The tension between Boris Johnson the man who must restrain himself to meet expectations of what constitutes a "serious" political leader, and Boris Johnson the man who has a witty take on the world and can't help himself from sharing it with others, is visible this rainy morning. When a television producer asks if she can attach a lapel mic to his suit for the duration of his tour, he pointedly brushes her hand away with a "No thanks." Yet minutes later, he gets laughs from the supervisor showing him around the facility when he remarks aloud, "I've never seen so much tripe in my life, other than in the Livingstone press office," a reference to his opponent, the incumbent London mayor Ken Livingstone. The night before, visiting an East London mosque, he made light of the Livingstone administration's token contribution to the European Space Agency. Borrowing a line from Mike Huckabee, Johnson said that the only justification for such funding would be to send Livingstone into the cosmos.

Boris Johnson is one of the most recognizable figures in British politics, second perhaps only to Prime Minister Gordon Brown. A recent poll conducted for the Conservatives found that, aside from the party's current leadership, the two figures most commonly associated with the Tories are Margaret Thatcher and Johnson. His "shock" of blond hair is but the most superficial reason for his celebrity. A professional journalist, he first entered the British public consciousness a decade ago as a regular panelist on the television quiz show Have I Got News for You? Johnson went into Parliament as a conservative in 2001--though he decided to relinquish his seat after winning the mayoralty on May 1. The enduring image of Johnson, an avid cyclist, involves him sloppily dressed in a suit, riding a bike with one hand on the handlebar with the other pressing a cellphone to his ear.

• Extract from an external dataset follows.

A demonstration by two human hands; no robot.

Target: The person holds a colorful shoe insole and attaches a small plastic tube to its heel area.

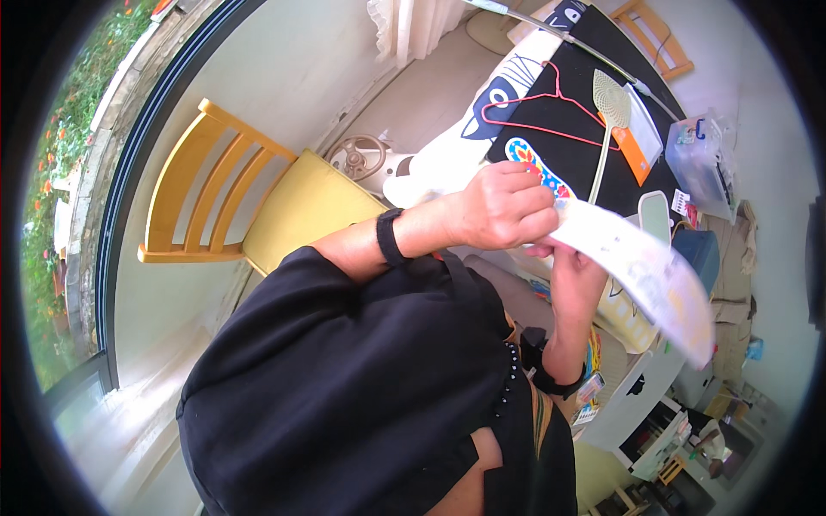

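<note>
My left hand [508, 206] is closed around a blue, red and yellow floral piece shaped like an insole [535, 165]. Its rounded end sticks up past my knuckles. From the same grip a long, pale white strip [632, 267] curves out to the lower right, blurred toward its far end. Just below, my right hand [575, 271] pinches the near part of that strip. I cannot make out how the floral piece and the strip join, since my fingers cover that spot. Both hands are close together, above the near edge of the black tabletop [551, 107].
On the table lie a pink hanger [559, 96], a beige fly swatter [612, 99] and an orange-and-white flat packet [634, 155]. A clear plastic box [699, 163] stands at the right edge. A yellow-seated wooden chair [314, 206] is at left, near a toy steering wheel [359, 157].
</note>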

He is a man known more for his sense of humor--and propensity to commit the sort of gaffes that would have ruined even the most resilient of American politicians--than for any legislation or policies he has proposed (his contention that accusations of his carrying on an interoffice affair while editor of the Spectator magazine were an "inverted pyramid of piffle" has achieved "I did not sleep with that woman" status in the British political lexicon). A week with him on the campaign trail made it evident how he was--in the words of one bystander in posh Kensington--"cheering up London."

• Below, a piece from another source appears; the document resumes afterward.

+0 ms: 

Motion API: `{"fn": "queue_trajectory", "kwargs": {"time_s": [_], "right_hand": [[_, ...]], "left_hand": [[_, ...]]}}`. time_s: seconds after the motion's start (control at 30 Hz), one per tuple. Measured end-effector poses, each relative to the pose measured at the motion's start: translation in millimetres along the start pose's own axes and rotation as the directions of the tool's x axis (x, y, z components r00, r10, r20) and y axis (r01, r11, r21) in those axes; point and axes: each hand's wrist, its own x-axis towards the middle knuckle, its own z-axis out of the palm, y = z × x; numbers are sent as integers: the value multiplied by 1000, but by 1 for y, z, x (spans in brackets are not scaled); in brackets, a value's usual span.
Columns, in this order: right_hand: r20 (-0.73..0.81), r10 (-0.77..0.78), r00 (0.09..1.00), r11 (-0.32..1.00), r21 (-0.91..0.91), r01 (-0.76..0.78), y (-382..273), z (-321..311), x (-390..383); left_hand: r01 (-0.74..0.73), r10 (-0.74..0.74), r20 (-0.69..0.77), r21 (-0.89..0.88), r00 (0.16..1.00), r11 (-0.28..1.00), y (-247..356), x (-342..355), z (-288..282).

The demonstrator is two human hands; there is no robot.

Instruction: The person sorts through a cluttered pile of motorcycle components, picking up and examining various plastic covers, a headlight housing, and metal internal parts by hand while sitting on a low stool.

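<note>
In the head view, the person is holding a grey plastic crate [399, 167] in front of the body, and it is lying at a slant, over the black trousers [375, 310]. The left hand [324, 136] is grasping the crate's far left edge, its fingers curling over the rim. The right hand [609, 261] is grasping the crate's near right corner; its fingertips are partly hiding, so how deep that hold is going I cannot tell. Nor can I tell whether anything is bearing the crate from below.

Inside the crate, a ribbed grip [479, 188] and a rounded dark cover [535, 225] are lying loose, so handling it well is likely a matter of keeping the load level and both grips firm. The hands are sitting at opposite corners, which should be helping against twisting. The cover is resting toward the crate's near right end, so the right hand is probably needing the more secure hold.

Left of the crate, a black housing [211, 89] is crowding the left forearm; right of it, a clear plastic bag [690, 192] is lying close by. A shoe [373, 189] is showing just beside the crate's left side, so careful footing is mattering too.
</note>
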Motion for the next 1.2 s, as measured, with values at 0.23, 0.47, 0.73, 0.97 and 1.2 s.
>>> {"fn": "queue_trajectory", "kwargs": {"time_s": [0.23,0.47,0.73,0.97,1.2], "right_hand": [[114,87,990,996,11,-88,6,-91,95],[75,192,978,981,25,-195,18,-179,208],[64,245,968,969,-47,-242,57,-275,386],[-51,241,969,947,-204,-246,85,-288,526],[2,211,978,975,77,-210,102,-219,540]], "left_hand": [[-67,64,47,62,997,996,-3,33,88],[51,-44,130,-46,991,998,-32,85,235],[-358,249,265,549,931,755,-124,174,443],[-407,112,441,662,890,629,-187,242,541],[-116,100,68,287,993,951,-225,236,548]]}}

Though he's given up journalism for politics, Johnson will always have the writer's desire to narrate what he sees in the world around him. He has an internal monologue that can't be shut off. Out campaigning one afternoon, a red doubledecker bus passes by. "Wave to the bus, Boris!" one of his supporters said. He waves and smiles. And then in a voice just faintly above a whisper, that only I can hear standing right next to him, he mutters, "London commuters. Doleful. Angry."

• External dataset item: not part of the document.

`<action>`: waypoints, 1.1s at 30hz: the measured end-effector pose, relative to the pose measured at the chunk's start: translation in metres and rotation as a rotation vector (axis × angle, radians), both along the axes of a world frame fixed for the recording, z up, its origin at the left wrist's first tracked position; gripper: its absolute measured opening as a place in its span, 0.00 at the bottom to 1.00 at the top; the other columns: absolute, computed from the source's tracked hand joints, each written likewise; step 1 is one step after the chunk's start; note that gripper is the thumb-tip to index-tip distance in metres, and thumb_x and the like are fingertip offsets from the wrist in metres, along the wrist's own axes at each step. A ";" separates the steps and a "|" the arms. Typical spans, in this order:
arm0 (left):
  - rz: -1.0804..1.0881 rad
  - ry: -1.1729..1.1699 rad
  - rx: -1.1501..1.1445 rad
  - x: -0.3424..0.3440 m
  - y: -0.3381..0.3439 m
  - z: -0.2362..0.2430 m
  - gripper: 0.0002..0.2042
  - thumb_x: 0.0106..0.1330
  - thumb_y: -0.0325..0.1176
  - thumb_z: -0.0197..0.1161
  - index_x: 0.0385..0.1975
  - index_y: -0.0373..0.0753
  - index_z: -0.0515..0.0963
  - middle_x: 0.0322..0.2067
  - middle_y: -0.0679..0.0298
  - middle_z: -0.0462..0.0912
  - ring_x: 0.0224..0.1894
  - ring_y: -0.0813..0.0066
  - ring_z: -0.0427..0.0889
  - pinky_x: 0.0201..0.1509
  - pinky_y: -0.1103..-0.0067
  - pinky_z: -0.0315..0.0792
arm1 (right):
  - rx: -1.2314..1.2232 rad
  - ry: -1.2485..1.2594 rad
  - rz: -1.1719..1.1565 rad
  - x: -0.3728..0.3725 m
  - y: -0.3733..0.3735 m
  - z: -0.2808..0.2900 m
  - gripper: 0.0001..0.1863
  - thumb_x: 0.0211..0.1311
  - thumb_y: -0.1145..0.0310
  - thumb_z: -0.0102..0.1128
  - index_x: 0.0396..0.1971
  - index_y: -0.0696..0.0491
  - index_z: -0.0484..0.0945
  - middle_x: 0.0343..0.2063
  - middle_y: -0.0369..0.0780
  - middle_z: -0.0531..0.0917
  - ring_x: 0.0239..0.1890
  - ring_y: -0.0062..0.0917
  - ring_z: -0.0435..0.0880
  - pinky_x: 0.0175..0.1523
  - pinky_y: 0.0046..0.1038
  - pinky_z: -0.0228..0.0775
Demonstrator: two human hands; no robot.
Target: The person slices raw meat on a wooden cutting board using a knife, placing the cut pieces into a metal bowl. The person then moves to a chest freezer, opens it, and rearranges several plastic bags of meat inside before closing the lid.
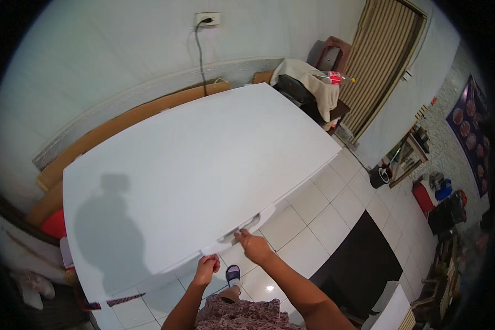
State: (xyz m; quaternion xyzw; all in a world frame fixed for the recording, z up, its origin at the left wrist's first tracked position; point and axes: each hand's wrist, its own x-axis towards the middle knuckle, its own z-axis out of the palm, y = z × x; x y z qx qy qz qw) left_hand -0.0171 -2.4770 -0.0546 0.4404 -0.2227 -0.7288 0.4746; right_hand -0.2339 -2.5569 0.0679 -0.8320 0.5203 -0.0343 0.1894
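A large white chest freezer with a flat lid [198, 159] fills the middle of the view, its lid down. On its front edge is a pale lid handle [252, 223] with a recess. My right hand [254, 247] has its fingers curled at the left part of this handle, gripping it. My left hand [207, 268] is closed just below the front edge, to the left of the handle. Whatever its curled fingers may hold is hidden. My shadow falls across the left part of the lid.
A black power cord [199, 55] runs from a wall outlet [208, 20] down behind the freezer. Brown boards [121, 118] stand against the wall. At the back right, a plastic bottle [335, 78] lies on a draped cloth [308, 82]. A black mat [357, 264] covers floor tiles at right.
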 end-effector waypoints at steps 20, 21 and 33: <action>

On the trail, Johnson was a bursting ball of energy, so exuberant that he doesn't pay attention to where he is going, evidenced by his campaign aides telling him, at least half a dozen times in the course of a half hour on the streets of Kensington, to slow down or that he was going in the wrong direction. "Forward, forward, forward!" belts Johnson as he marched down the main drag. Everything with Boris is larger than life. He promises to build "loads of housing." Is he qualified to be mayor? "Supremely." When a smiling passerby clasps his hand and tells him "it's a pleasure to have a candidate with personality!" he responds, "We have gobs of that!"

One of the complaints that many fans of Boris made during the electoral campaign was that the "old Boris"--the one who made jokes, was a bit of a rogue, and got himself into trouble with authority--had disappeared. "I hope you get your sense of humor back," one supporter told him on the trail. "There is no distinction between the old Boris and the new Boris," he said, with the passion of a statesman, in response to a journalist asking where the "old Boris" had wandered. "They are indivisible, co-eternal, consubstantial." If he wasn't being funny enough on that particular morning, it's because "You're talking to me before I've had a cup of coffee."